December, 2009


29
Dec 09

software for massive document collaboration?

As part of my new role at work I’m going to be working on writing and editing some legal documents that I’d like to get both public and private feedback on.1

real text is edited in black and green (picture: Zenith Z-19 Terminal, by ajmexico, used under CC-BY)

real text is edited in black and green (picture: Zenith Z-19 Terminal, by ajmexico, used under CC-BY)
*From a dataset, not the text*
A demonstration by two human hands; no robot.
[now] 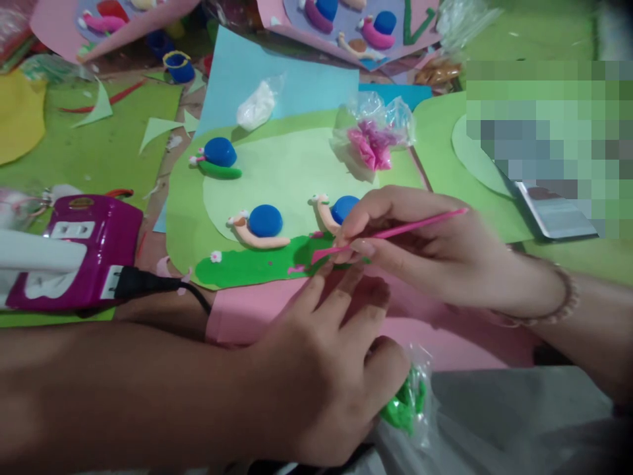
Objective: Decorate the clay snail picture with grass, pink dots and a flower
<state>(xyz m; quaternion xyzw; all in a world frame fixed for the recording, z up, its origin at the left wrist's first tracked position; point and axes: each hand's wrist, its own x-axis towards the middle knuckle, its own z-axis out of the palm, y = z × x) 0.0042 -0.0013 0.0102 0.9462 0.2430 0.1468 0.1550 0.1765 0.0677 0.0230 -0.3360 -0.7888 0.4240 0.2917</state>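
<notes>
My right hand (420, 251) pinches a thin pink clay modelling tool (420, 224). The tool's flat tip rests on a green clay strip (257, 260) along the lower edge of a green paper shape (182, 224). Spread fingers of my left hand (336, 343) press down at the strip's near edge, close to the tip. Beside that hand's curled finger is a plastic bag of green clay (408, 402); whether it is held is hidden. Above the strip are two clay snails with blue shells, the left snail (264, 221) and the right snail (343, 210), partly covered by my right hand.
A third snail (220, 155) lies farther up. Bags of white clay (257, 105) and pink clay (373, 145) sit at the paper's top. A purple power strip (109, 231) with a black plug stands left. Pink paper (237, 316) lies underneath, and a phone-like device (558, 211) at right.
</notes>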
I’m trying to wrap my head around the available options, and none of them seem quite ideal. Some thoughts, first, on my requirements:

  • ease of use: I’m going to be collaborating with (among other people) lawyers, managers, etc.- i.e., non-technical people. So the solution should be easy to use, or at least have one face that is easy to use.
  • large-scale collaboration: this has to scale to input from lots of people (at least for commenting- editing will be a smaller group.)
  • maintaining the canonical version: somewhere other than my laptop should hold the canonical version of the text, including revision history.
  • commenting: it should be possible to open up a version of the document to the public, and to have them be able to comment on specific sections of the text- ‘I don’t like this paragraph’, ‘I suggest replacing A with B’, etc.
  • editing: I don’t need a massive multi-user text editor; we want feedback from many people but only a few people will be empowered to actually do edits. Ideally, though, I’d love to be able to review public comments, delete (or respond to) the bad ones, and integrate the good ones, all within the same tool. It should also be possible to do private revisions.
  • diffs/versioning: I need to be able to show the differences between two versions of a document; ideally with commentary on the reasons for the change, and with output that looks less like diff and more like an editor’s redline.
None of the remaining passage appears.